Warum schreit unsere Presse, warum schreien unsere Medien nicht? Das ist die Frage. Denn wenn Pinter Recht hat, dann muß man schreien oder sehr ruhig werden wie ein Seemann bei harter See. Wenn man weder das eine noch das andere tut, dann ist das, was Pinter tat, peinlich, wie immer wenn jemand plötzlich die unangenehme Wahrheit emotional äußert.
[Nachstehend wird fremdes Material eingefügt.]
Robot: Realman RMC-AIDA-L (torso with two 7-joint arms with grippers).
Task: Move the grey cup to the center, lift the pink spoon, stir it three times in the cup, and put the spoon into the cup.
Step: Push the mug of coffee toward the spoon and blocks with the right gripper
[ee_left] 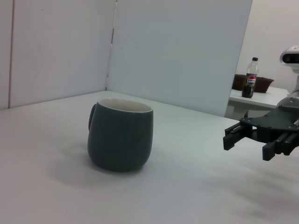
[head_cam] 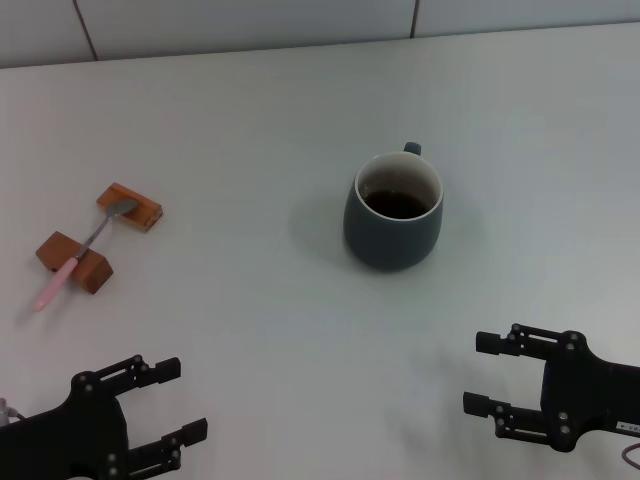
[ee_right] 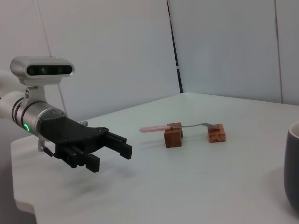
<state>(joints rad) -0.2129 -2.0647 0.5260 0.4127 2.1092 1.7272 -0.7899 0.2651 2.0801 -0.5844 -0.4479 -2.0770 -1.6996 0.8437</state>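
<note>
The grey cup (head_cam: 393, 211) stands upright right of the table's middle, dark liquid inside, handle pointing away; the left wrist view shows the cup (ee_left: 120, 135) side-on, and its edge (ee_right: 293, 172) shows in the right wrist view. The pink spoon (head_cam: 78, 252) lies across two wooden blocks at the left, bowl on the far block; it appears as the spoon (ee_right: 170, 126) in the right wrist view. My left gripper (head_cam: 175, 403) is open near the front left edge, seen as the left gripper (ee_right: 113, 150) from the right wrist. My right gripper (head_cam: 482, 373) is open at the front right, well short of the cup.
Two brown wooden blocks (head_cam: 130, 206) (head_cam: 76, 261) carry the spoon. White panels wall the table's far side. Beyond the table, a bottle (ee_left: 251, 78) stands on another surface.
</note>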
Die Zurückhaltung der Medien angesichts der Rede von Pinter riecht nach Peinlichkeit. Warum Peinlichkeit? Weil er Recht hat, aber die Medien – und der überwiegende Teil der Bevölkerung längst dazu übergegangen sind, den Skandal als Normalität zu empfinden. Die einen sind moderat, die anderen stecken den Kopf in den Sand. Es gibt Leute, die sehen weg, wenn auf der anderen Straßenseite ein Verbrechen geschieht. Und es gibt Zeiten, in denen die Menschen so leben, als würden sie von ihrer Gegenwart wegsehen. Aber Europa ist nur dann stark, wenn es moralisch stark ist. Das ist der Dreh- und Angelpunkt der Europafrage. Die aktuelle Identität Europas liegt in der Moral. Sie muß erworben werden. Im Wetteifern auf ökonomischer Ebene wird Europa sich verlieren. Im Rückblick wird sie nicht gefunden.

Es geht nicht bloß um die Forderung, dass Guantanamo geschlossen wird – das selbst- verständlich auch! –, es geht um die Forderung, dass gegen die amerikanische Regierung der Prozeß gemacht wird wegen Kriegsverbrechen, denn das ist die einzige logische Kon- sequenz, wenn die Begründung des Krieges erlogen ist. Und diese Forderung lässt sich nicht vom Tisch wischen mit dem Vorwurf des Antiamerikanismus. Den stärksten Anti- amerikanismus betreibt die gegenwärtige Regierung der USA.

Und wir Philosophen? Wollen wir den kategorischen Imperativ in Zukunft nur noch am Sonntag festlich predigen? Oder ist er das scharfe, unantastbare, keinem Schacher auszuliefernde Kriterium der Menschenrechte und Menschenwürde?